Pretty in pink
A unique bright pink pressure-sensitive paint is helping NASA’s aeronautical innovators test new aircraft designs that could cut fuel use in half, pollution by three-quarters and noise to nearly an eighth of what it is today.
Pictured in a wind tunnel at NASA’s Ames Research Center in California is a new aircraft design that’s been sprayed with a coat of the special pink paint, about 0.4 millimetres thick. Blue light excites molecules known as luminophores within the paint causing them to fluoresce, or shine, depending on air pressure in the area.
These differences in the paint shine are recorded by cameras, and the images are analysed. Shades of gray are converted to a colour scale, letting engineers see how pressure is distributed across an airplane’s surfaces as it moves through the air.
The force is strong
After a sperm fertilises an egg, the fertilised egg divides repeatedly, forming a ball of cells. Shortly before the embryo implants in the womb, some of those cells move inwards developing into the baby’s body parts. The cells left on the surface become the placenta and connect the embryo to the uterus.
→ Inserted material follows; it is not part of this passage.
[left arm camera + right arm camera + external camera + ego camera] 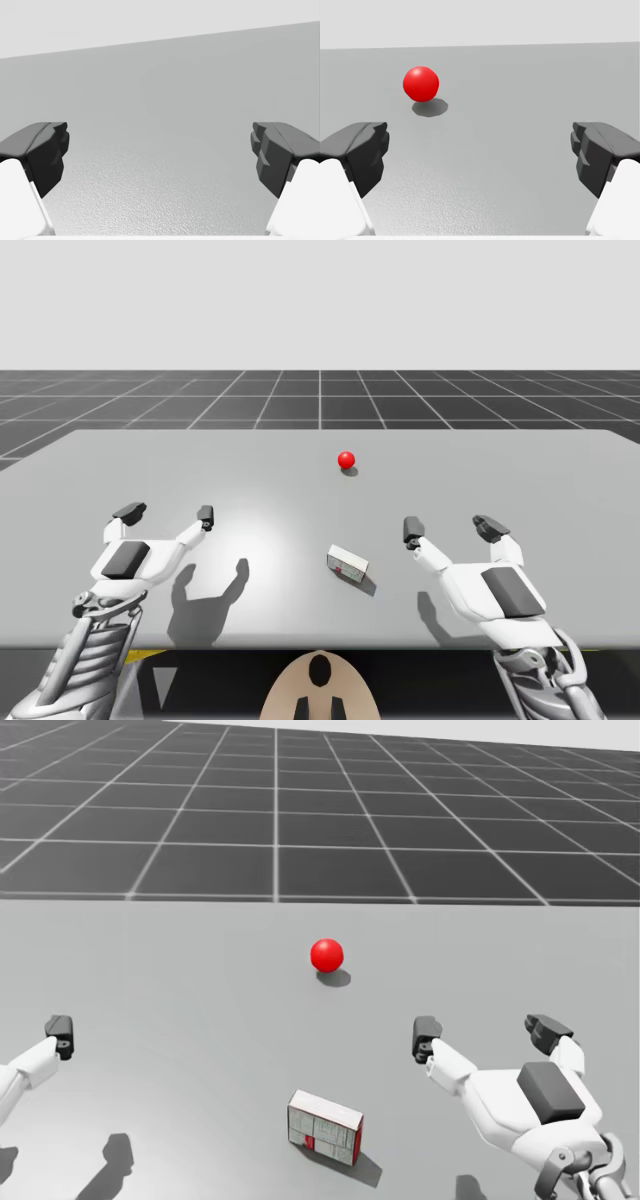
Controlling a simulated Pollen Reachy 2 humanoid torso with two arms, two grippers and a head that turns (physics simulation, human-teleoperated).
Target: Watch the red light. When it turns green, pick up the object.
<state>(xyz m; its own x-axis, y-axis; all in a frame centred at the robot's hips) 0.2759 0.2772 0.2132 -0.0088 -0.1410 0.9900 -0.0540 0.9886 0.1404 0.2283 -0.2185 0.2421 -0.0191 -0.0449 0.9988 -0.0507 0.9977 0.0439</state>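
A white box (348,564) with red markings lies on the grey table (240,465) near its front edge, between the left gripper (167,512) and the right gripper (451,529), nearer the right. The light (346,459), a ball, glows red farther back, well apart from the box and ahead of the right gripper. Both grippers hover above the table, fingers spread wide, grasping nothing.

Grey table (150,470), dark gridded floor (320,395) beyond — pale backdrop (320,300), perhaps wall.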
Scientists at European Molecular Biology Laboratory found the secret of the inward moving cells (pictured in pink). Using a mouse embryo, they found that whether a cell moves depends on how strongly it can contract. The cells that inherit small amounts of particular “apical” proteins contract at least one-and-a-half times more strongly than their neighbours, and move inwards to give rise to the embryo. Cells with large amounts of apical proteins contract less and stay on the surface.
Although the study, published in Nature this week, looked at mouse embryos, the first stages of development are similar to human embryos, so the researchers expect their findings will hold true for our own species. They could be relevant for researchers and clinicians doing pre-implantation diagnostic tests on in vitro fertilised (IVF) embryos.
Deep view of the sky
The thousands of spots in this stunning new image each represent a distant star, and the glittering blue holes reveal glimpses of our neighbouring galaxies, the Large and Small Magellanic Clouds.
Although this image looks as if it was made on a large-scale telescope it was actually captured using a portable setup on the outskirts of the Chilean Atacama Desert at the European Southern Observatory’s La Silla site. It is an exciting example of how a small camera, a fast lens, a long exposure time and one of the world’s best astronomical sites can reveal huge faint features better than even a big telescope.
Growing up tough
Cyanobacteria capture the sun’s energy and use it to create food for themselves, all while drawing in carbon dioxide and giving off oxygen.
A commonly known form of blue-green algae Synechococcus sp. PCC 7002, pictured here in a bioreactor, thrives and grows in bright light at a rate that far outpaces most forms of cyanobacteria. Researchers wanted to find out why this organism is so robust, and take advantage of its natural processes to create new forms of energy and sustainable bioproducts.
Researchers at the US Department of Energy’s Pacific Northwest National Laboratory found that Synechococcus 7002 triples in size to accommodate a rapid expansion of the cellular machinery it uses to build proteins, the workhorses of cells.
Do the robot
Robots took to the dance floor in China last weekend to cut the rug and break a world record.
Controlled from a single mobile phone, the robots, each standing 43.8 centimetres, had to dance for a full minute.
Only a few of the 1,040 robots that took to the floor didn’t dance or fell over and were disqualified. Some 1,007 completed the 60-second routine in perfect unison setting a new Guinness World Record for the most robots dancing simultaneously.